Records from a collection

*** Begin section ***

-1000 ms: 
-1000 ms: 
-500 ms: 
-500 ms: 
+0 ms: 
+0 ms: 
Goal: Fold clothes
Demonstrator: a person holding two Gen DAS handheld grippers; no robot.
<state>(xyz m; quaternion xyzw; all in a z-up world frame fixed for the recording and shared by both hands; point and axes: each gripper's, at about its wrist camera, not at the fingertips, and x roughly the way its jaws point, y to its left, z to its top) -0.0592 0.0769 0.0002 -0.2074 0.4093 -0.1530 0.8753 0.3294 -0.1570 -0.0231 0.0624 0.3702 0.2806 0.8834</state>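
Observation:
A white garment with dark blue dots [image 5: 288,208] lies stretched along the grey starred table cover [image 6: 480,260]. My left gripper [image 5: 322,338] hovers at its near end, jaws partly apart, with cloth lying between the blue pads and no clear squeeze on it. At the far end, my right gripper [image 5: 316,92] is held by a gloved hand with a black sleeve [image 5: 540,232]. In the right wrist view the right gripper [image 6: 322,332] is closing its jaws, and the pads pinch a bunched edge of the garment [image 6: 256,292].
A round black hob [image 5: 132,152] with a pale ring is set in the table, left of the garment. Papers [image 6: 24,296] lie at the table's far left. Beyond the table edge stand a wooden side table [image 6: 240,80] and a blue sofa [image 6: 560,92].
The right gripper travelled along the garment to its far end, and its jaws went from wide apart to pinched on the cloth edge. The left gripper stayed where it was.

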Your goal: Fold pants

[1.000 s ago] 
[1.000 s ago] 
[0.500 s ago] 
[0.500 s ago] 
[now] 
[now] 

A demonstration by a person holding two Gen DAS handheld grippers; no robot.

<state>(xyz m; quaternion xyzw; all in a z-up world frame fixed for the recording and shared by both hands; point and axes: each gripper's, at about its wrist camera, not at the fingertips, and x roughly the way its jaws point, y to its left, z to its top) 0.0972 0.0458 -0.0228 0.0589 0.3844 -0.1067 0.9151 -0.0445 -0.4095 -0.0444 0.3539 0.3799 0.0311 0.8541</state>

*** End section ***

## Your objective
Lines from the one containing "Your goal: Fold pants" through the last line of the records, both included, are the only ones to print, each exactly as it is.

## Written reply
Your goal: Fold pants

[1.000 s ago] 
[1.000 s ago] 
[0.500 s ago] 
[0.500 s ago] 
[now] 
[now] 

A demonstration by a person holding two Gen DAS handheld grippers; no robot.

<state>(xyz m; quaternion xyzw; all in a z-up world frame fixed for the recording and shared by both hands; point and axes: each gripper's, at about its wrist camera, not at the fingertips, and x roughly the way its jaws point, y to its left, z to its top) 0.0972 0.0458 -0.0228 0.0589 0.3844 -0.1067 0.9151 -0.0445 -0.4095 -0.0444 0.3539 0.3799 0.0311 0.8541</state>

No more output is needed here.